» TO DO
The listing below should be printed exactly, though its pictures must not be.

» SOURCE MATERIAL

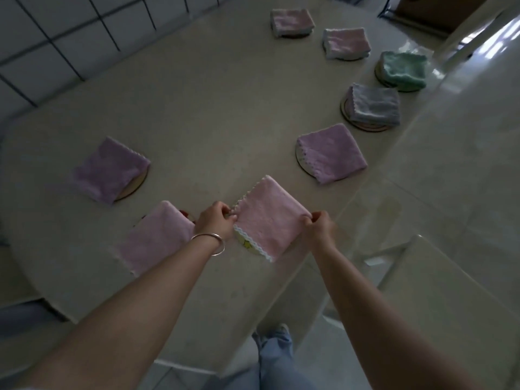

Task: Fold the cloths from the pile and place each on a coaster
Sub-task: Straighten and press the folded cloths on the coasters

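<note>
Pinching the cloth by both hands, I hold it directly over the coaster.

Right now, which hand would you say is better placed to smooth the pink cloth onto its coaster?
Probably the left hand: it pinches the pink cloth right above the visible coaster, while the right hand holds the far corner.
</note>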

» RESULT FOR THIS EXERCISE
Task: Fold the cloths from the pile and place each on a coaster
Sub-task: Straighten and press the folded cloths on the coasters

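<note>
Pinching the cloth by both hands, I hold it directly over the coaster.

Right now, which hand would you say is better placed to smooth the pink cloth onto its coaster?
Probably the left hand: it pinches the pink cloth right above the visible coaster, while the right hand holds the far corner.
</note>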

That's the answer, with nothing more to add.